I can't really help either, except yesterday I reposted a CL ad that has two hingebacks for rehoming in Flint MI for 30 and 40 dollars.


----------



## N2TORTS (Jun 5, 2013)

O' .... this is an easy one ! ..... GOOOOOOO REDS!


----------



## bigred (Jun 5, 2013)

N2TORTS said:


> O' .... this is an easy one ! ..... GOOOOOOO REDS!



I would have to agree


----------



## Jacqui (Jun 5, 2013)

*Hingeback!!*

First off, what type of hingeback are you thinking? Between the two I really do prefer the hingebacks. They are much more people oriented and much more interesting of an animal. I do not find them in any way harder to care for then my redfoot/cherryheads. It is nice to have all that personality in a smaller body, especially when it comes to creating housing for them. While they don't have a lot of color on their legs and heads like the redfoot/cherryheads, they do have some, plus they have a subtle beauty much like a fine grain wood in their shell colors/patterns. Then there is the fact that so many folks have redfoot/cherryheads, don't you want something special and unique? Something that allows you to be part of the foundation for learning the proper needs and wants of these species. Think of the redfoot/cherryheads like Honda cars, while the hingeback is the Jaguar brand.


----------



## bigred (Jun 5, 2013)

Jacqui said:


> *Hingeback!!*
> 
> First off, what type of hingeback are you thinking? Between the two I really do prefer the hingebacks. They are much more people oriented and much more interesting of an animal. I do not find them in any way harder to care for then my redfoot/cherryheads. It is nice to have all that personality in a smaller body, especially when it comes to creating housing for them. While they don't have a lot of color on their legs and heads like the redfoot/cherryheads, they do have some, plus they have a subtle beauty much like a fine grain wood in their shell colors/patterns. Then there is the fact that so many folks have redfoot/cherryheads, don't you want something special and unique? Something that allows you to be part of the foundation for learning the proper needs and wants of these species. Think of the redfoot/cherryheads like Honda cars, while the hingeback is the Jaguar brand.



WOW you would make a great saleswoman


----------



## wellington (Jun 5, 2013)

I was thinking the same thing.
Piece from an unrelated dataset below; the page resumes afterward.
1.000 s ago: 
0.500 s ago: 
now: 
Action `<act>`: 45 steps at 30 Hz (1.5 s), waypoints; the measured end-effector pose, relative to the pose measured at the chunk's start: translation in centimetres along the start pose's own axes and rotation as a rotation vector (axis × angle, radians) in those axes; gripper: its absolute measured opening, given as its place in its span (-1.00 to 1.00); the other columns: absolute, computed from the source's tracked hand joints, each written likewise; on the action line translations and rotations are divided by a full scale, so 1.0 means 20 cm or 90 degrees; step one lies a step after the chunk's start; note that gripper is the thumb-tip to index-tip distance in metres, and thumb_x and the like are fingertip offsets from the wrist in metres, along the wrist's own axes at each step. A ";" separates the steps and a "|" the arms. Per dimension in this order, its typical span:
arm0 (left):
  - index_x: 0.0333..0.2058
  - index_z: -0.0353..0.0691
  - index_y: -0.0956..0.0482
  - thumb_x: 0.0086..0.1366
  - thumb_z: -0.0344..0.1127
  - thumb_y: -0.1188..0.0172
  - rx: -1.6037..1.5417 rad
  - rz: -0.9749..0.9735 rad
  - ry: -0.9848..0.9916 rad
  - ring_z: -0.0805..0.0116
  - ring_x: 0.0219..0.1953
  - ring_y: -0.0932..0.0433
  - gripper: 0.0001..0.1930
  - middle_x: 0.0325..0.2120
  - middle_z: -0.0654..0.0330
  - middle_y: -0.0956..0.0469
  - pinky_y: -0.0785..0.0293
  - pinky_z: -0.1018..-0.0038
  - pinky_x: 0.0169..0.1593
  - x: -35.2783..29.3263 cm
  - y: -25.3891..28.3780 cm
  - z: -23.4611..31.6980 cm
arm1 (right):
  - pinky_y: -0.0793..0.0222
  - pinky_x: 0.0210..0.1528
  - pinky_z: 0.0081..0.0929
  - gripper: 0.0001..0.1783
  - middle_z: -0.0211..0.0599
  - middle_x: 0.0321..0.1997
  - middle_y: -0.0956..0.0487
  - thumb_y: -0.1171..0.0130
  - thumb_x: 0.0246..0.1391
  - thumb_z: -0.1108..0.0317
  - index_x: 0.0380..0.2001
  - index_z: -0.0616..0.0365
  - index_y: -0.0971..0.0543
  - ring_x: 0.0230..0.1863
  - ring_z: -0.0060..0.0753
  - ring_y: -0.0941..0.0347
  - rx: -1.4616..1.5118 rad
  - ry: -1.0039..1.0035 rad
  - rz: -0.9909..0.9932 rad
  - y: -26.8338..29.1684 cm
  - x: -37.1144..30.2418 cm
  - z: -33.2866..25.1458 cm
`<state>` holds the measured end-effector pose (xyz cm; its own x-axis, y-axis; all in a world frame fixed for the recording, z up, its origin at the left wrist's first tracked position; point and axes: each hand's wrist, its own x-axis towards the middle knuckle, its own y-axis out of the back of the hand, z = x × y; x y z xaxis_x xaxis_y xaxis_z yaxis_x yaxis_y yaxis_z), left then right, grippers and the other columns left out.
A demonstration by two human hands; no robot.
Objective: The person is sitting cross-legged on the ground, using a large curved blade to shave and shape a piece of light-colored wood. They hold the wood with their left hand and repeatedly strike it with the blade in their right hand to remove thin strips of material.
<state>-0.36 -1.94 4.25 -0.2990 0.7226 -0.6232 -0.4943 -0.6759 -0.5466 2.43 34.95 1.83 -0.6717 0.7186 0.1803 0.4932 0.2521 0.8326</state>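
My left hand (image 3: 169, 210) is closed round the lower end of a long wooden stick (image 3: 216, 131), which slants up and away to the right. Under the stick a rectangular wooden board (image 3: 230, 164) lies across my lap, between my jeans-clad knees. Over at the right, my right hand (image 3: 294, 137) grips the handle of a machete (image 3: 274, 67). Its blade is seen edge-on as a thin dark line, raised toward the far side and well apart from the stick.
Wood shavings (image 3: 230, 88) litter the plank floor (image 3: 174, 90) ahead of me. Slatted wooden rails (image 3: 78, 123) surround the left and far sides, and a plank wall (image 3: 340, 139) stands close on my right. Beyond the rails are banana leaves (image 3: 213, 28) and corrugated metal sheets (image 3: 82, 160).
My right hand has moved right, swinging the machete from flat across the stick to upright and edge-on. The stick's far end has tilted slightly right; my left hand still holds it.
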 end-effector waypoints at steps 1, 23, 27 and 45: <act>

Wow, putting it on thick, good job


----------



## Jacqui (Jun 5, 2013)

wellington said:


> I can't really help either, except yesterday I reposted a CL ad that has two hingebacks for rehoming in Flint MI for 30 and 40 dollars.



Sadly price is why so many folks are getting them. 




bigred said:


> WOW you would make a great saleswoman



   Thanks, but they are just something I believe in heart and soul. There is just something magical about hingebacks to me.


----------



## Benjamin (Jun 5, 2013)

Jacqui said:


> *Hingeback!!*
> 
> First off, what type of hingeback are you thinking? Between the two I really do prefer the hingebacks. They are much more people oriented and much more interesting of an animal. I do not find them in any way harder to care for then my redfoot/cherryheads. It is nice to have all that personality in a smaller body, especially when it comes to creating housing for them. While they don't have a lot of color on their legs and heads like the redfoot/cherryheads, they do have some, plus they have a subtle beauty much like a fine grain wood in their shell colors/patterns. Then there is the fact that so many folks have redfoot/cherryheads, don't you want something special and unique? Something that allows you to be part of the foundation for learning the proper needs and wants of these species. Think of the redfoot/cherryheads like Honda cars, while the hingeback is the Jaguar brand.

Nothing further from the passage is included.